Henry and his three brothers joined the service. The older boys served overseas in World War II, and Henry and his younger brother served in the Korean War. His father had served in World War I. After Henry’ finished his military service, he lived in California where he met his wife, Maria Patricia Perea (Pat). Pat’s family lived in Albuquerque in the Los Duranes neighborhood near Old Town. “She came out to help her sister who was due to have a baby. Then she went back, then came to California again, and we got engaged. She gave me no choice about getting married. She told me, ‘If we don’t get married, I will give you back your ring.’ We had to go to Juarez because she wasn’t old enough to get married here. Then, once we were married, the church would marry us here. So, I got married twice in one week – the second in San Felipe Church in Albuquerque.” His wife was 15 years old. He said, “Her sister asked me to take her to a concert when we first met, and I asked how old she was, and she said 18!” They were married 53 years.
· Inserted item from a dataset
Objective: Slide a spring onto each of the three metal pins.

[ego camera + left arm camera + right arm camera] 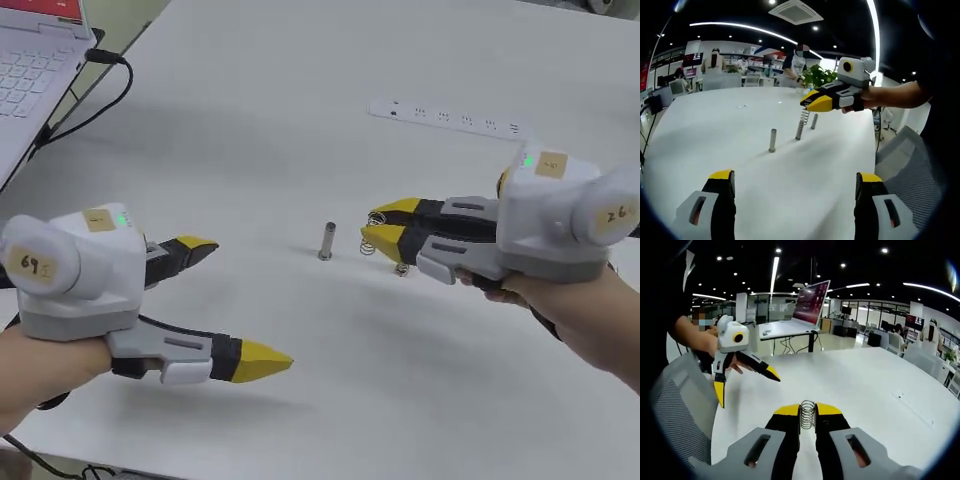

Henry was a supply clerk in the Army and then worked as a barber in California. (His red-and-white striped barber pole sits in his living room today.) In 1972, Henry and his wife returned to San Ysidro and bought a liquor store/bar called La Mesa Blanca, which he operated until 1997. That building remains on Hwy. 550. He also owned and ran Henry’s Backhoe and Pumping Service, which provided earth-moving and septic service for the area. He served as trustee and mayor pro tem of San Ysidro for 22 years, and was mayor for one term in 1998.

Henry remembers that he ran cattle across what is now Hwy. 550 up against White Mesa. He said up until the 1960s, every resident could graze three cows on the common land. In the early 2000s, the Perea Wetlands Area at Rio Salado bridge was developed by the BLM in part of that land. He and his wife had four children, one of whom died in infancy. His two daughters live nearby – one in San Ysidro and one in Ponderosa– and his son lives in Albuquerque.

The San Ysidro land grant was once much larger than it is today. He said, “It covered from the Zia boundary to near Red Mesa (east-west) and from Jemez Pueblo to White Mesa (north-south). Henry explained what happened: “A law firm owned by a man named Donnell petitioned the government in Spain on behalf of San Ysidro and got what was called a patent. Then he turned around and filed against the residents for back taxes. He got the land and sold it to the U.S. government. Then they gave some of the land to Zia Pueblo and some to BLM.” A sore point with him and others is that the San Ysidro cemetery was across the river and that became Zia land. Now the gate is locked and the cemetery is neglected. Because of that, he has elected to be buried in Albuquerque with other family members and recently exhumed a sister’s body and had her reburied in Bernalillo.